_Task details_: Drop every picture, then transcribe the remaining data exactly.

_Data provided_:
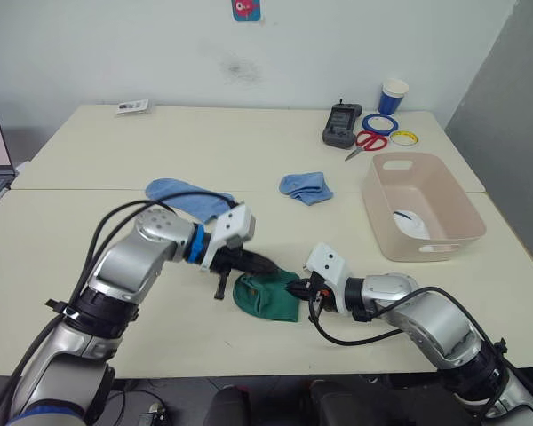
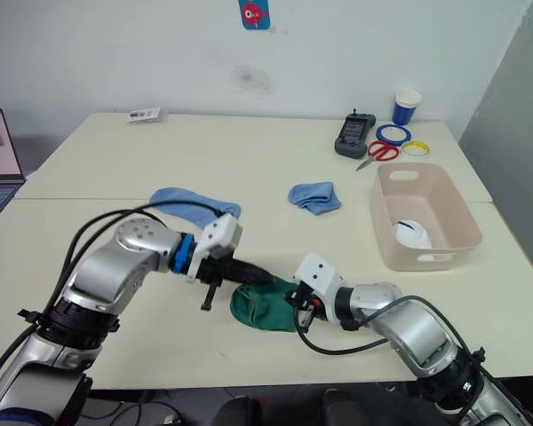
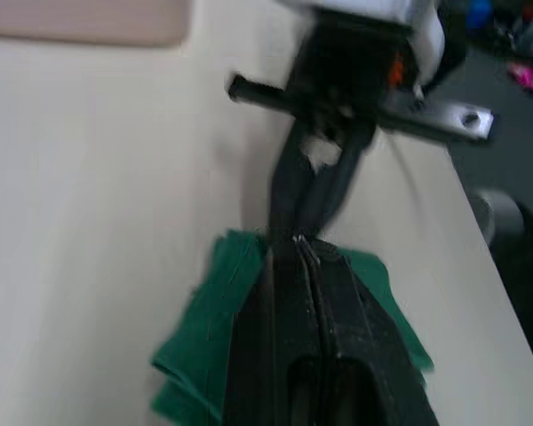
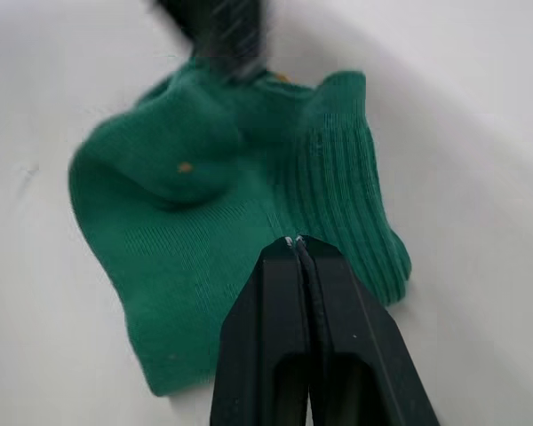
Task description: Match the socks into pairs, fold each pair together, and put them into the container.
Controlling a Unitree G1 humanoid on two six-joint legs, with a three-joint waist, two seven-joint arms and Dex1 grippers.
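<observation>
- Left eye view has the dark green pair [image 1: 266, 297] bunched near the front edge of the bench [image 1: 89, 169], between both claws.
- Left claw [image 1: 265, 264] reaches in from the left, its fingers pressed together over the green fabric's upper edge; whether cloth is pinched between them cannot be told.
- Right claw [image 1: 295, 287] meets the bundle from the right, fingers closed tip to tip on the fabric's edge in the right wrist view.
- One light blue sock [image 1: 185, 194] lies flat behind the left arm; another [image 1: 306, 187] sits crumpled mid-bench.
- The container [image 1: 421, 205] stands at the right, something white [image 1: 412, 222] inside it.
- Scissors [image 1: 366, 142] and a paper cup [image 1: 393, 96] lie beyond.
</observation>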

_Task solution_:
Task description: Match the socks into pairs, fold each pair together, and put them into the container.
Controlling a Unitree G1 humanoid on two six-joint legs, with a three-joint waist, two seven-joint arms and Dex1 grippers.
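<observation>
- Left eye view has the dark green pair [image 1: 266, 297] bunched near the front edge of the bench [image 1: 89, 169], between both claws.
- Left claw [image 1: 265, 264] reaches in from the left, its fingers pressed together over the green fabric's upper edge; whether cloth is pinched between them cannot be told.
- Right claw [image 1: 295, 287] meets the bundle from the right, fingers closed tip to tip on the fabric's edge in the right wrist view.
- One light blue sock [image 1: 185, 194] lies flat behind the left arm; another [image 1: 306, 187] sits crumpled mid-bench.
- The container [image 1: 421, 205] stands at the right, something white [image 1: 412, 222] inside it.
- Scissors [image 1: 366, 142] and a paper cup [image 1: 393, 96] lie beyond.
</observation>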

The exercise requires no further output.